*** Opening of Record set ***

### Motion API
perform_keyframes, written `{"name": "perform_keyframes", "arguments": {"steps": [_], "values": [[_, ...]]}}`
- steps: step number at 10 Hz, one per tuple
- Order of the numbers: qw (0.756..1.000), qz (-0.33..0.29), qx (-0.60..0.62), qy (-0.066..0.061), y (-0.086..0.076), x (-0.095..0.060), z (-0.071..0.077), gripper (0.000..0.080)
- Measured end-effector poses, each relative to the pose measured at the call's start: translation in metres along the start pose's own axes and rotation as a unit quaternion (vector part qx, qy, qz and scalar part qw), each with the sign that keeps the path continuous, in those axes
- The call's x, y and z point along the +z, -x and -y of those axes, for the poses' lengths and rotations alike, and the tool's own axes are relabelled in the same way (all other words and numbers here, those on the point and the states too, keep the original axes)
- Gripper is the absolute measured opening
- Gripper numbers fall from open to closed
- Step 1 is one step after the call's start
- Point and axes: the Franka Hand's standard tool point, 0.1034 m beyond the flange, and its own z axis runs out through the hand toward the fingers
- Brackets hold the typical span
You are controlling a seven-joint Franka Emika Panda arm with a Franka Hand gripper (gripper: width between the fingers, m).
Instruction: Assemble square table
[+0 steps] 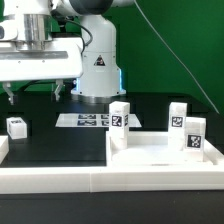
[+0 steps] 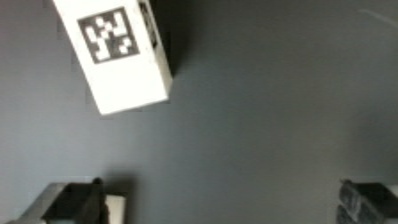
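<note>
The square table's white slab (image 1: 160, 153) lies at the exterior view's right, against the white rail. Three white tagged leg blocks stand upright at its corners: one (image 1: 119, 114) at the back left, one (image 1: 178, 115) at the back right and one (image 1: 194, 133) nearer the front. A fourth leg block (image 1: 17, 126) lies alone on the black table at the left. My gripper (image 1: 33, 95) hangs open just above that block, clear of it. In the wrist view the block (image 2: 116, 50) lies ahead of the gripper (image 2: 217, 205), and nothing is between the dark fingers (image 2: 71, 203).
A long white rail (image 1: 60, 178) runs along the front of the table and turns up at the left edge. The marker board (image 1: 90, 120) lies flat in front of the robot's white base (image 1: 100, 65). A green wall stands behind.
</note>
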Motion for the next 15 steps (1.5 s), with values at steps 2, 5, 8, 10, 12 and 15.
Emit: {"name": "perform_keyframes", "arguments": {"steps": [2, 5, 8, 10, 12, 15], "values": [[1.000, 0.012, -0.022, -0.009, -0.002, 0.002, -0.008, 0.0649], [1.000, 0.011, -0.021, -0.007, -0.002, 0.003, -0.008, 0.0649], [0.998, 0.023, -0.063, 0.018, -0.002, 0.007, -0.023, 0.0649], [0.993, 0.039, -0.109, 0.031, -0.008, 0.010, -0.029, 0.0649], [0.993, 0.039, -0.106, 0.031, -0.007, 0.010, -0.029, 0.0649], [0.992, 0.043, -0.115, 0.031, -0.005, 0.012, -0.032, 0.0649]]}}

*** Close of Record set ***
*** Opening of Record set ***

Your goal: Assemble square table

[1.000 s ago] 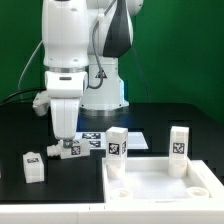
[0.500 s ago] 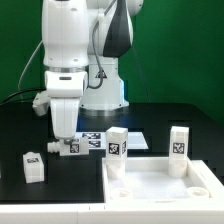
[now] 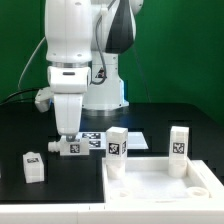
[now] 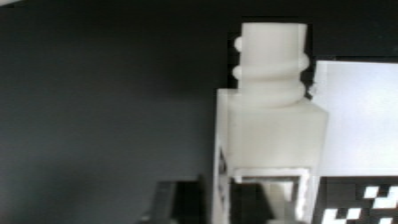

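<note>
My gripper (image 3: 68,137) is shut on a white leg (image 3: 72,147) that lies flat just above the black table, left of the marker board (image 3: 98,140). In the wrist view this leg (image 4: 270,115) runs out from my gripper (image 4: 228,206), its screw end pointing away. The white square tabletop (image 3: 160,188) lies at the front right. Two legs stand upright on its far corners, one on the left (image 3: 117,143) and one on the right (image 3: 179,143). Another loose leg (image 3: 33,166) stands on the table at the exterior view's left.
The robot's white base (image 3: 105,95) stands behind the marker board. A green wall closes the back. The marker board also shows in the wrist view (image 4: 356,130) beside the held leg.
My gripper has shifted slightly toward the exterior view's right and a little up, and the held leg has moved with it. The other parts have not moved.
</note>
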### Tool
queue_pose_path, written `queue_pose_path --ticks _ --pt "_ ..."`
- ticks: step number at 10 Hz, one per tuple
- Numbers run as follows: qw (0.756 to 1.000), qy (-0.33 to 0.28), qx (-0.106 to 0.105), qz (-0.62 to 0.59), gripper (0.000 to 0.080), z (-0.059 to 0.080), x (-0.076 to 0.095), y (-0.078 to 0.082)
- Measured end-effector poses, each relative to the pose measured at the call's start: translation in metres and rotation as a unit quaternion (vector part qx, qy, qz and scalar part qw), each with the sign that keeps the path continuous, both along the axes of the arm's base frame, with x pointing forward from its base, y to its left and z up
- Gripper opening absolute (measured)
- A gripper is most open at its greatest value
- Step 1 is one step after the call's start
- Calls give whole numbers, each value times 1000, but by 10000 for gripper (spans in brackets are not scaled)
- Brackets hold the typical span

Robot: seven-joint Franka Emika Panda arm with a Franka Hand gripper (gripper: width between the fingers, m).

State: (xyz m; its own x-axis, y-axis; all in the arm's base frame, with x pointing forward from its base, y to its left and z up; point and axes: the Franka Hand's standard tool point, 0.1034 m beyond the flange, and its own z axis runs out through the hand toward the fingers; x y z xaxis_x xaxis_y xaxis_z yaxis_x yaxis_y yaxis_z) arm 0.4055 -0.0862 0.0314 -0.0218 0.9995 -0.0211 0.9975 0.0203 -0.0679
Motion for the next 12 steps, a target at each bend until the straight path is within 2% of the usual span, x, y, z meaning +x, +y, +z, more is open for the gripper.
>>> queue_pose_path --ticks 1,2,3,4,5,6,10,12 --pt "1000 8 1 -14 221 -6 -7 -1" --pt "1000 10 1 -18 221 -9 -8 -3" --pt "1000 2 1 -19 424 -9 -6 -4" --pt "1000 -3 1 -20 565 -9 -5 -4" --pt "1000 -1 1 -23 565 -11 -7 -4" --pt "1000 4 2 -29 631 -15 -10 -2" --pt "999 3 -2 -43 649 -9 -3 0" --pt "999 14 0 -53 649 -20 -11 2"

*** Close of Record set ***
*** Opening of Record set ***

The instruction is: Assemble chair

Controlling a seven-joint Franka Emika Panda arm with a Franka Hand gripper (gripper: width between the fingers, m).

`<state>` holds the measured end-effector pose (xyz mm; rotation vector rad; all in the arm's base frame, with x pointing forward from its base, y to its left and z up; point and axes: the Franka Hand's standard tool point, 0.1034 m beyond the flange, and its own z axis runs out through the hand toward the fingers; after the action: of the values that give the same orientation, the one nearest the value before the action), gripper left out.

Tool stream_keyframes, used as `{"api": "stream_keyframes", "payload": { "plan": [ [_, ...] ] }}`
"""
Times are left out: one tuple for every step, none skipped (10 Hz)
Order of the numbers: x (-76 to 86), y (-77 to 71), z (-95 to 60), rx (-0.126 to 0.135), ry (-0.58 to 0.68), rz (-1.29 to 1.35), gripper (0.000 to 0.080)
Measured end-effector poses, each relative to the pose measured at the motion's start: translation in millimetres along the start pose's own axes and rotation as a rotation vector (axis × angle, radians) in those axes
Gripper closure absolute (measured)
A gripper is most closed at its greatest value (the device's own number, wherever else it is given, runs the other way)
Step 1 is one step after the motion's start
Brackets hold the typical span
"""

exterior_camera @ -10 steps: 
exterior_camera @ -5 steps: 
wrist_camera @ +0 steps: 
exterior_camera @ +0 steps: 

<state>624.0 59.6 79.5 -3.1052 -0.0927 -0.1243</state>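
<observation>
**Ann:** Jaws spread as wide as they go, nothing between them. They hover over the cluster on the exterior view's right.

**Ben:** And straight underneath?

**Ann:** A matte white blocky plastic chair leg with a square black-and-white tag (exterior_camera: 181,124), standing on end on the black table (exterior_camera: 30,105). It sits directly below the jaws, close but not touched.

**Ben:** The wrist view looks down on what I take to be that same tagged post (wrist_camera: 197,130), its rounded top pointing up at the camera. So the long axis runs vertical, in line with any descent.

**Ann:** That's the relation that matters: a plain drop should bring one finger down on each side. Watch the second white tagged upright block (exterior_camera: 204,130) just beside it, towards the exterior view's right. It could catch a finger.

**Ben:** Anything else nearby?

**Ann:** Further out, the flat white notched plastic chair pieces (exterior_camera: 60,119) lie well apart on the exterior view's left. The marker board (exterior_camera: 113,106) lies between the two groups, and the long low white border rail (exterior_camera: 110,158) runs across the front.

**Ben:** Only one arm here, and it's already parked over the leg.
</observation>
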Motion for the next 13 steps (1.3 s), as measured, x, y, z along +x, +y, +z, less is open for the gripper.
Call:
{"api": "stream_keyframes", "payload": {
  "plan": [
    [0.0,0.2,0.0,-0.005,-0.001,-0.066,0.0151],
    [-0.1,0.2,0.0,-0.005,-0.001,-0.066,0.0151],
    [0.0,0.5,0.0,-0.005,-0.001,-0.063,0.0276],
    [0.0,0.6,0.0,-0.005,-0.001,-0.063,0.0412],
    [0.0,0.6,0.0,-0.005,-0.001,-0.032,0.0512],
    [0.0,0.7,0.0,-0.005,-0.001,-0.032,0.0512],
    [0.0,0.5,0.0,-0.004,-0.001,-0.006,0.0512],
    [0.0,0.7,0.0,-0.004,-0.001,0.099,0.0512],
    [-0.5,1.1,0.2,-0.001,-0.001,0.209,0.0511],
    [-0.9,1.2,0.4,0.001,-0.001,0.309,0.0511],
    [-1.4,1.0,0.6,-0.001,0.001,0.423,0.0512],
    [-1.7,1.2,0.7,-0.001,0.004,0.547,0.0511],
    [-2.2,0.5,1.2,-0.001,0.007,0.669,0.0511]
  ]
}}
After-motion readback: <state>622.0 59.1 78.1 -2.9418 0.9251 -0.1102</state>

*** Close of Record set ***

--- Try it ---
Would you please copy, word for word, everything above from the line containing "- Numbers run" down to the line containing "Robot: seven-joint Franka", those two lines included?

--- Exercise result ---
- Numbers run as follows: qw (0.756 to 1.000), qy (-0.33 to 0.28), qx (-0.106 to 0.105), qz (-0.62 to 0.59), gripper (0.000 to 0.080), z (-0.059 to 0.080), x (-0.076 to 0.095), y (-0.078 to 0.082)
- Measured end-effector poses, each relative to the pose measured at the call's start: translation in metres and rotation as a unit quaternion (vector part qx, qy, qz and scalar part qw), each with the sign that keeps the path continuous, both along the axes of the arm's base frame, with x pointing forward from its base, y to its left and z up
- Gripper opening absolute (measured)
- A gripper is most open at its greatest value
- Step 1 is one step after the call's start
- Calls give whole numbers, each value times 1000, but by 10000 for gripper (spans in brackets are not scaled)
- Brackets hold the typical span

Robot: seven-joint Franka Emika Panda arm with a Franka Hand gripper (gripper: width between the fingers, m).

This exercise has now been fully answered.